Each entry that follows is to be copied exactly, minus any pictures.

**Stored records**
········
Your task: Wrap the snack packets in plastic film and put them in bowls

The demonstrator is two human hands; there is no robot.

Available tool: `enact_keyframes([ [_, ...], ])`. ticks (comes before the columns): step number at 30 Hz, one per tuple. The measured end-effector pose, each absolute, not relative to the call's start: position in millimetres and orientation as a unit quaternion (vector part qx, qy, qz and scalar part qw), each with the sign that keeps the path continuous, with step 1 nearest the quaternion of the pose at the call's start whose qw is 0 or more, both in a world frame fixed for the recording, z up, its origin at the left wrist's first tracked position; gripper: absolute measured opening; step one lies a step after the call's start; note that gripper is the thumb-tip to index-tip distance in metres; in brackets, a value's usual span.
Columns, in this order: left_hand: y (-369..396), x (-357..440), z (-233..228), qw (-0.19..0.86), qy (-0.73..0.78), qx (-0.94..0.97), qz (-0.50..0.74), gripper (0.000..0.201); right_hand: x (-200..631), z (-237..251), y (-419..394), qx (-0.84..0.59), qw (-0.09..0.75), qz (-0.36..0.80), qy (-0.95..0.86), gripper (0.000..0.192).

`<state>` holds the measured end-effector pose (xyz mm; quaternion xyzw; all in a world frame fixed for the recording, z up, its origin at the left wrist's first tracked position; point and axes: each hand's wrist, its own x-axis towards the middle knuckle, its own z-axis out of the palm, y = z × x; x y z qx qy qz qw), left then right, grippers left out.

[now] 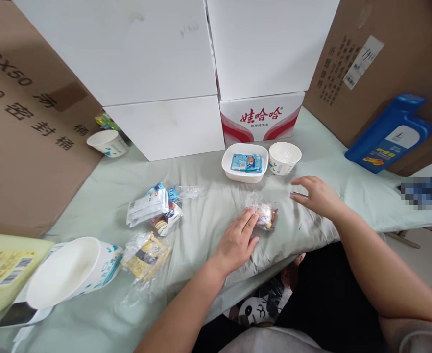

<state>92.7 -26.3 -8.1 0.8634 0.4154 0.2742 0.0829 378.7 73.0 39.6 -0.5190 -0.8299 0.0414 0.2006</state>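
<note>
Laying the left hand [238,241] on a small snack packet [267,216], with the right hand [319,198] off to the packet's right.

Reaching up from the lower left with the left forearm [186,304], palm down, stretching the fingers nearly straight and close together over the packet's left edge, thumb spread aside; touching without clasping. Angling the right forearm [381,260] in from the lower right, bending the fingers loosely, parting forefinger from thumb; cannot tell whether gripping the thin dark sliver [299,194] at the thumb. Lying on the green sheet [197,245], near the white tray [244,177] and paper cup [282,166].
</note>
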Motion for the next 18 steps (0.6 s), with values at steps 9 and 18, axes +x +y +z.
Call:
enact_keyframes([
  [9, -27.5, 93.0, -6.7, 0.058, 0.408, 0.867, 0.279, 0.058, 332.0, 48.1, 42.7, -0.452, 0.194, 0.031, -0.870, 0.026],
  [18, -28.2, 93.6, -2.7, 0.052, 0.445, 0.815, 0.369, 0.030, 363.4, 55.3, 49.0, -0.437, 0.095, 0.039, -0.893, 0.024],
])
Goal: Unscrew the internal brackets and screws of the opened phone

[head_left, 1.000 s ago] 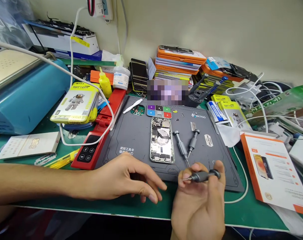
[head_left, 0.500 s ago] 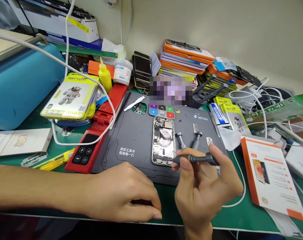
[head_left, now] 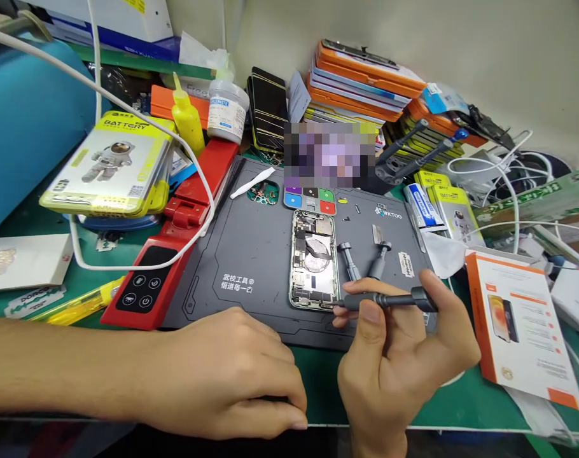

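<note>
My right hand [head_left: 399, 356] pinches a dark grey screwdriver [head_left: 389, 300] between thumb and fingers, with the index finger against its end cap. The screwdriver lies nearly level, its tip at the lower right corner of an opened phone [head_left: 313, 261] whose inner parts show. That phone lies on a dark grey work mat [head_left: 256, 254]. My left hand [head_left: 242, 375] rests at the table's front edge, fingers loosely curled together, with nothing visible in it. Two more screwdrivers, one left [head_left: 349, 261] and one right [head_left: 379, 259], lie on the mat just beyond my right hand.
Left of the mat are a red device with touch buttons [head_left: 146, 280], a yellow cutter [head_left: 82, 302] and battery packs [head_left: 111, 162]. A white cable [head_left: 141, 121] loops over them. A coloured tray [head_left: 310, 198] sits behind the phone. An orange-white box [head_left: 523, 324] stands right.
The view has shifted slightly closer. The screwdriver's tip now meets the phone's lower right corner, and my right hand appears a little farther right. My left hand still rests at the edge.
</note>
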Motion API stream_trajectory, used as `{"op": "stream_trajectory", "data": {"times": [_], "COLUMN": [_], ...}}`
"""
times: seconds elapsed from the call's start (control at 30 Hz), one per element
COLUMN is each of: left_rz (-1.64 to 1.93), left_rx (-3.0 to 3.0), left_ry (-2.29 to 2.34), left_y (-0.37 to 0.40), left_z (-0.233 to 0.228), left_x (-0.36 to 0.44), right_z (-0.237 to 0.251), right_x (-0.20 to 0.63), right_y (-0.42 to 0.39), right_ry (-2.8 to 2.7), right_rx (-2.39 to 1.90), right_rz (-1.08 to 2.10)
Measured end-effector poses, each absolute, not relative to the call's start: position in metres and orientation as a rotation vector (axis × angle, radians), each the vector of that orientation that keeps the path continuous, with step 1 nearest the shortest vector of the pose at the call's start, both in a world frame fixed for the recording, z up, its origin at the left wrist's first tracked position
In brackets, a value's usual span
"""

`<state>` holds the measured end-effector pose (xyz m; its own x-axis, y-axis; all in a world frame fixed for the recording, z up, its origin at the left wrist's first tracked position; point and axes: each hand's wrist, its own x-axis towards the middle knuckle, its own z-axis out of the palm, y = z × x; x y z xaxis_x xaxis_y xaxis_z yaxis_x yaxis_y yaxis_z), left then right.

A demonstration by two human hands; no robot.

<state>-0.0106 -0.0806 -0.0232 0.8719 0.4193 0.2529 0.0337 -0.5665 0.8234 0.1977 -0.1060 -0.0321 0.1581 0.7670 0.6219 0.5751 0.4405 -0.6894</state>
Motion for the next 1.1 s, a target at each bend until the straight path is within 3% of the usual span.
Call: {"op": "stream_trajectory", "data": {"times": [1.1], "left_rz": [0.558], "left_rx": [2.199], "left_ry": [0.313], "left_y": [-0.0831], "left_z": [-0.0271], "left_x": [-0.011], "right_z": [-0.0303], "right_x": [0.1971], "right_y": [-0.1016], "right_ry": [-1.553], "right_rx": [-1.234], "right_rz": [0.267]}}
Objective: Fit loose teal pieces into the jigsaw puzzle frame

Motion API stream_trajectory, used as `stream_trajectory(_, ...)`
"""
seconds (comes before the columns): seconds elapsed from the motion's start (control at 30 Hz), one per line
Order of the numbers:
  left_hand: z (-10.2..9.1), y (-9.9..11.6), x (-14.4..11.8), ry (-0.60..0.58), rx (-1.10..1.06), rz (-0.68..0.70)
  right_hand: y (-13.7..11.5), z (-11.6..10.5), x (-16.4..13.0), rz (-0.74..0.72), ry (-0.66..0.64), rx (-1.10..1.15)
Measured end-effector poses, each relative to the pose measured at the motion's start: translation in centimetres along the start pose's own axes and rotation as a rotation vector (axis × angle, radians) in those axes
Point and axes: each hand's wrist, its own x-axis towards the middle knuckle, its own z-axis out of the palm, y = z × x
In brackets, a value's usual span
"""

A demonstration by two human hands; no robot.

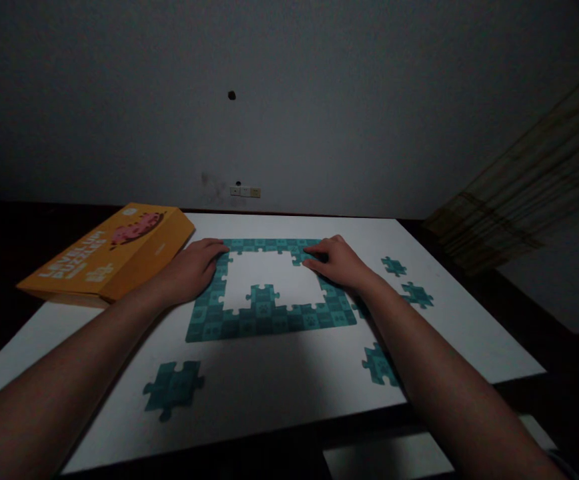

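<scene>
A partly joined teal jigsaw puzzle (269, 321) lies face down on the white table (279, 387) as a rectangular frame with a bare middle. My left hand (195, 268) rests flat on the frame's left side, fingers toward its top left corner. My right hand (336, 261) presses with its fingertips on pieces at the frame's upper right. Neither hand holds anything. A joined clump of loose pieces (173, 387) lies near the front left.
An orange puzzle box (112, 253) sits at the table's back left, close to my left forearm. Loose teal pieces lie to the right (394, 267) (417, 294) and one by my right forearm (378, 365). A grey wall stands behind the table.
</scene>
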Motion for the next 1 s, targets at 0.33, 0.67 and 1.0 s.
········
**Result for this task**
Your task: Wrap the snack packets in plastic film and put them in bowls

The demonstrator is two human hands; there is no robot.

Available tool: `enact_keyframes([ [_, ...], ])`. ticks (comes before the columns): step number at 30 Hz, one per tuple. The measured end-effector pose, each absolute, not relative to the call's start: position in millimetres and orientation as a unit quaternion (vector part qx, qy, qz and scalar part qw), each with the sign that keeps the path continuous, with step 1 nearest the quaternion of the pose at the call's start whose qw is 0 or more, both in a world frame fixed for the recording, z up, its origin at the left wrist's first tracked position; gripper: absolute measured opening; step one lies a step after the call's start; note that gripper is the thumb-tip to index-tip distance in metres; in brackets, a value's usual span.
Columns, in this order: left_hand: y (-369..396), x (-357..440), z (-233..228), qw (-0.19..0.86), qy (-0.73..0.78), qx (-0.94..0.97), qz (-0.50..0.74), gripper (0.000..0.201); right_hand: x (-200..631), z (-237..251), y (-419..394), qx (-0.84..0.59), qw (-0.09..0.75), qz (-0.36..0.80), qy (-0.95..0.86), gripper (0.000..0.192).

`<state>` holds the measured end-effector pose (xyz mm; quaternion xyzw; all in a world frame fixed for the recording, z up, its origin at the left wrist's first tracked position; point and axes: each hand's wrist, its own x-axis towards the middle knuckle, its own z-axis out of the palm, y = z × x; x y z qx qy qz qw), left then right, grippers left out.

[now] 

<state>92.7 -26.3 -8.1 0.8634 0.4154 0.2742 0.0829 378.7 73.0 39.6 -0.5190 -0.8299 0.0414 0.2006</state>
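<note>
Laying the left hand [238,241] on a small snack packet [267,216], with the right hand [319,198] off to the packet's right.

Reaching up from the lower left with the left forearm [186,304], palm down, stretching the fingers nearly straight and close together over the packet's left edge, thumb spread aside; touching without clasping. Angling the right forearm [381,260] in from the lower right, bending the fingers loosely, parting forefinger from thumb; cannot tell whether gripping the thin dark sliver [299,194] at the thumb. Lying on the green sheet [197,245], near the white tray [244,177] and paper cup [282,166].
</note>
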Motion for the next 18 steps (0.6 s), with values at steps 9 and 18, axes +x +y +z.
Call:
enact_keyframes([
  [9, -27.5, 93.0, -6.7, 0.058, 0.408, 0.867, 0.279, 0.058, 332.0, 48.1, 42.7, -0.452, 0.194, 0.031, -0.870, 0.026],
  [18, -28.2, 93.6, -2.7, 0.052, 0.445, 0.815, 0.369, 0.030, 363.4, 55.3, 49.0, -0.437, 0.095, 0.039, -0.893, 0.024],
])
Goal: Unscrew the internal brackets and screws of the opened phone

[head_left, 1.000 s ago] 
[head_left, 0.500 s ago] 
[head_left, now] 

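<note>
My right hand [head_left: 399, 356] pinches a dark grey screwdriver [head_left: 389, 300] between thumb and fingers, with the index finger against its end cap. The screwdriver lies nearly level, its tip at the lower right corner of an opened phone [head_left: 313, 261] whose inner parts show. That phone lies on a dark grey work mat [head_left: 256, 254]. My left hand [head_left: 242, 375] rests at the table's front edge, fingers loosely curled together, with nothing visible in it. Two more screwdrivers, one left [head_left: 349, 261] and one right [head_left: 379, 259], lie on the mat just beyond my right hand.
Left of the mat are a red device with touch buttons [head_left: 146, 280], a yellow cutter [head_left: 82, 302] and battery packs [head_left: 111, 162]. A white cable [head_left: 141, 121] loops over them. A coloured tray [head_left: 310, 198] sits behind the phone. An orange-white box [head_left: 523, 324] stands right.
The view has shifted slightly closer. The screwdriver's tip now meets the phone's lower right corner, and my right hand appears a little farther right. My left hand still rests at the edge.
</note>
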Motion API stream_trajectory, used as `{"op": "stream_trajectory", "data": {"times": [_], "COLUMN": [_], ...}}`
"""
times: seconds elapsed from the call's start (control at 30 Hz), one per element
COLUMN is each of: left_rz (-1.64 to 1.93), left_rx (-3.0 to 3.0), left_ry (-2.29 to 2.34), left_y (-0.37 to 0.40), left_z (-0.233 to 0.228), left_x (-0.36 to 0.44), right_z (-0.237 to 0.251), right_x (-0.20 to 0.63), right_y (-0.42 to 0.39), right_ry (-2.8 to 2.7), right_rx (-2.39 to 1.90), right_rz (-1.08 to 2.10)
Measured end-effector poses, each absolute, not relative to the call's start: position in metres and orientation as a rotation vector (axis × angle, radians), each the vector of that orientation that keeps the path continuous, with step 1 nearest the shortest vector of the pose at the call's start, both in a world frame fixed for the recording, z up, its origin at the left wrist's first tracked position
In brackets, a value's usual span
"""

`<state>` holds the measured end-effector pose (xyz m; its own x-axis, y-axis; all in a world frame fixed for the recording, z up, its origin at the left wrist's first tracked position; point and axes: each hand's wrist, its own x-axis towards the middle knuckle, its own z-axis out of the palm, y = z × x; x y z xaxis_x xaxis_y xaxis_z yaxis_x yaxis_y yaxis_z), left then right.

A demonstration by two human hands; no robot.

<state>-0.0106 -0.0806 -0.0232 0.8719 0.4193 0.2529 0.0337 -0.5665 0.8234 0.1977 -0.1060 -0.0321 0.1581 0.7670 0.6219 0.5751 0.4405 -0.6894</state>
Motion for the next 1.1 s, a target at each bend until the straight path is within 3% of the usual span.
Call: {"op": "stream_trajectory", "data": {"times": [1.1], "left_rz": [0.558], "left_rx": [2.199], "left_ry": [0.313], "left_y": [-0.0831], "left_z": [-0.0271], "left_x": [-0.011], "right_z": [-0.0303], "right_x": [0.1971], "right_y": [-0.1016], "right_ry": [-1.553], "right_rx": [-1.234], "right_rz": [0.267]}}
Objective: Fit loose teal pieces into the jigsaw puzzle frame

Motion API stream_trajectory, used as `stream_trajectory(_, ...)`
"""
seconds (comes before the columns): seconds elapsed from the motion's start (control at 30 Hz), one per line
Order of the numbers:
  left_hand: z (-10.2..9.1), y (-9.9..11.6), x (-14.4..11.8), ry (-0.60..0.58), rx (-1.10..1.06), rz (-0.68..0.70)
  right_hand: y (-13.7..11.5), z (-11.6..10.5), x (-16.4..13.0), rz (-0.74..0.72), ry (-0.66..0.64), rx (-1.10..1.15)
Measured end-effector poses, each relative to the pose measured at the motion's start: translation in centimetres along the start pose's own axes and rotation as a rotation vector (axis × angle, radians) in those axes
Point and axes: each hand's wrist, its own x-axis towards the middle knuckle, its own z-axis out of the palm, y = z × x
In brackets, a value's usual span
"""

A demonstration by two human hands; no robot.


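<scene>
A partly joined teal jigsaw puzzle (269, 321) lies face down on the white table (279, 387) as a rectangular frame with a bare middle. My left hand (195, 268) rests flat on the frame's left side, fingers toward its top left corner. My right hand (336, 261) presses with its fingertips on pieces at the frame's upper right. Neither hand holds anything. A joined clump of loose pieces (173, 387) lies near the front left.
An orange puzzle box (112, 253) sits at the table's back left, close to my left forearm. Loose teal pieces lie to the right (394, 267) (417, 294) and one by my right forearm (378, 365). A grey wall stands behind the table.
</scene>
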Motion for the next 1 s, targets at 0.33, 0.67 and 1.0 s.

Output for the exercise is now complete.